Oregon Federal Judge Restricts DHS Tear Gas Use at Portland ICE Protests
7d
Developing
1
U.S. District Judge Michael Simon in Oregon issued a preliminary injunction Monday sharply limiting Department of Homeland Security agents’ use of tear gas, pepper balls and other crowd-control munitions at protests outside the Portland Immigration and Customs Enforcement building. The order, stemming from an ACLU of Oregon lawsuit on behalf of protesters and freelance journalists, bars chemical and projectile munitions unless someone poses an imminent threat of physical harm and forbids firing at the head, neck or torso absent legal justification for deadly force.

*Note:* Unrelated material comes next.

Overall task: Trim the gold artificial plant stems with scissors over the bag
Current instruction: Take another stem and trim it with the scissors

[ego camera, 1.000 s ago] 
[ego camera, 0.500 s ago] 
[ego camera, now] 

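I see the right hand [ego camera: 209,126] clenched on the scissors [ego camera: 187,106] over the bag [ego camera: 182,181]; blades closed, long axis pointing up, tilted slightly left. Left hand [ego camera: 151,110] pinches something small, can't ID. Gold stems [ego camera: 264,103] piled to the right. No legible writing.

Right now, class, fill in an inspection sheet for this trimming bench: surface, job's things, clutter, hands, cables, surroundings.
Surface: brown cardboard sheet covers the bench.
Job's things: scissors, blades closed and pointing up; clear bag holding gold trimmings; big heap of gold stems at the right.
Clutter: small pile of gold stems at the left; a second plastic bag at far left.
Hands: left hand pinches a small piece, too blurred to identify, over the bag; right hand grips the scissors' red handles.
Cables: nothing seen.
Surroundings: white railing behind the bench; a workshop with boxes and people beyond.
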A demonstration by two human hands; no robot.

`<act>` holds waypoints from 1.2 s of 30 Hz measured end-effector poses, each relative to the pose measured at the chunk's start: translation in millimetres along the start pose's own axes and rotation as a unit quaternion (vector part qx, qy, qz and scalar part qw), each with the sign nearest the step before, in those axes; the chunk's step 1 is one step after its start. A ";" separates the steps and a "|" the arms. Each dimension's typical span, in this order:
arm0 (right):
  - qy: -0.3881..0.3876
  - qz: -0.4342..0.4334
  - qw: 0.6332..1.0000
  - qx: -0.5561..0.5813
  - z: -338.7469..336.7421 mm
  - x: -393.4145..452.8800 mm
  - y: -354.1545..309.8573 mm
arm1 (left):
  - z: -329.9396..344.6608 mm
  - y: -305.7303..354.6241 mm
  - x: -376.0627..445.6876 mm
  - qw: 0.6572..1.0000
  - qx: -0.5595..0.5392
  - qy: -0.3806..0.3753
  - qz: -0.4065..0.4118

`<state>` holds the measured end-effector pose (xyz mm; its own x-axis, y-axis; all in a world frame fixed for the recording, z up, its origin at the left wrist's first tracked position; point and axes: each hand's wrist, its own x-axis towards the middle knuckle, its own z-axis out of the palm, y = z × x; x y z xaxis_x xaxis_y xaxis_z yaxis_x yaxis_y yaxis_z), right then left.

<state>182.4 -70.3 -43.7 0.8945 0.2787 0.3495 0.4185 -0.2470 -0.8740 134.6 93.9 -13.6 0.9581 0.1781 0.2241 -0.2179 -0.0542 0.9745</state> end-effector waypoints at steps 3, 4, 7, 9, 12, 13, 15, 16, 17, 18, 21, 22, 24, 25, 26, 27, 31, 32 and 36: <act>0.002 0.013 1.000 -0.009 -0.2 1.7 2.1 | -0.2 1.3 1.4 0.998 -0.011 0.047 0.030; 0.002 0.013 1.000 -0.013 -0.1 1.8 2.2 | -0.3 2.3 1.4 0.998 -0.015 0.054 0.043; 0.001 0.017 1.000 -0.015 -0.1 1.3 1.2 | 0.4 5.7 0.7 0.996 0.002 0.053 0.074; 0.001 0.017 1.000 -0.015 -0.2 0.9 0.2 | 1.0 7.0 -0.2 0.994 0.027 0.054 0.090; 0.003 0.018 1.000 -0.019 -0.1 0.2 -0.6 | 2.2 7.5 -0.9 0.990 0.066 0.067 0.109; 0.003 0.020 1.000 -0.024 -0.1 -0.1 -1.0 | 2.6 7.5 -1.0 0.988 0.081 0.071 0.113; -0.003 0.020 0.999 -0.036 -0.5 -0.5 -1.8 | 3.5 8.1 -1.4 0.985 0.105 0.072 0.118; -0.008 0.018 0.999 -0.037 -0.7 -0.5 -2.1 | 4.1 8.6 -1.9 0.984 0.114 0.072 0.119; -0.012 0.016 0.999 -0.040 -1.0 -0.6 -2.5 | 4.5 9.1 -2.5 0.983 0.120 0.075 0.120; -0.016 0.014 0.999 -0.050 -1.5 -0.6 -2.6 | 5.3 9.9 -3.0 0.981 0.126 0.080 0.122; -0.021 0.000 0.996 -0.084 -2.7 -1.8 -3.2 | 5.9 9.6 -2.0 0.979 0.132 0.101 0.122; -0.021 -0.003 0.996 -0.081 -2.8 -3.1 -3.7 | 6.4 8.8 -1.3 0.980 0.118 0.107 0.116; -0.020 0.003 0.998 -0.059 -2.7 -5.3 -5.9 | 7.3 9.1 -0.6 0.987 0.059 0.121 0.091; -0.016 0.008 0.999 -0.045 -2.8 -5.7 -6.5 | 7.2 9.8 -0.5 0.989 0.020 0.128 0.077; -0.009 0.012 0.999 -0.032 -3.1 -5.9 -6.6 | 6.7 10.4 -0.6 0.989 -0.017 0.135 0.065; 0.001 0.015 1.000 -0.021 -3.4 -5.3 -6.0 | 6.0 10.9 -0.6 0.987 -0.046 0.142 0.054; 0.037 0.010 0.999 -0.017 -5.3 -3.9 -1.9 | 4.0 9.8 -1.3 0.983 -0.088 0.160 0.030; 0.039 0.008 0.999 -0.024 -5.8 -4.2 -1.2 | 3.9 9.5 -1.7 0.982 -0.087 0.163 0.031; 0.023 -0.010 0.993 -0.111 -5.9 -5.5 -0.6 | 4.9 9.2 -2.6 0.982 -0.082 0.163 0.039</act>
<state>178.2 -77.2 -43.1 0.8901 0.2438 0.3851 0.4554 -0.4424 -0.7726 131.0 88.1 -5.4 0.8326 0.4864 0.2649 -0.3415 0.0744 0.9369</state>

Simon cited video evidence showing DHS officers spraying OC spray directly into the faces of peaceful, nonviolent demonstrators engaged only in passive resistance and deploying gas and pepper balls into crowds without dispersal warnings, calling the conduct "objectively chilling" of First Amendment activity. The injunction also bans indiscriminate pepper spray that hits bystanders, defines trespassing and refusal to move as passive rather than active resistance, and provisionally certifies a class covering all peaceful protesters and reporters at the ICE site while the case proceeds. DHS has maintained agents followed training and used minimal force, but this ruling adds to a growing line of federal decisions scrutinizing how federal forces police domestic demonstrations around immigration and other hot-button issues.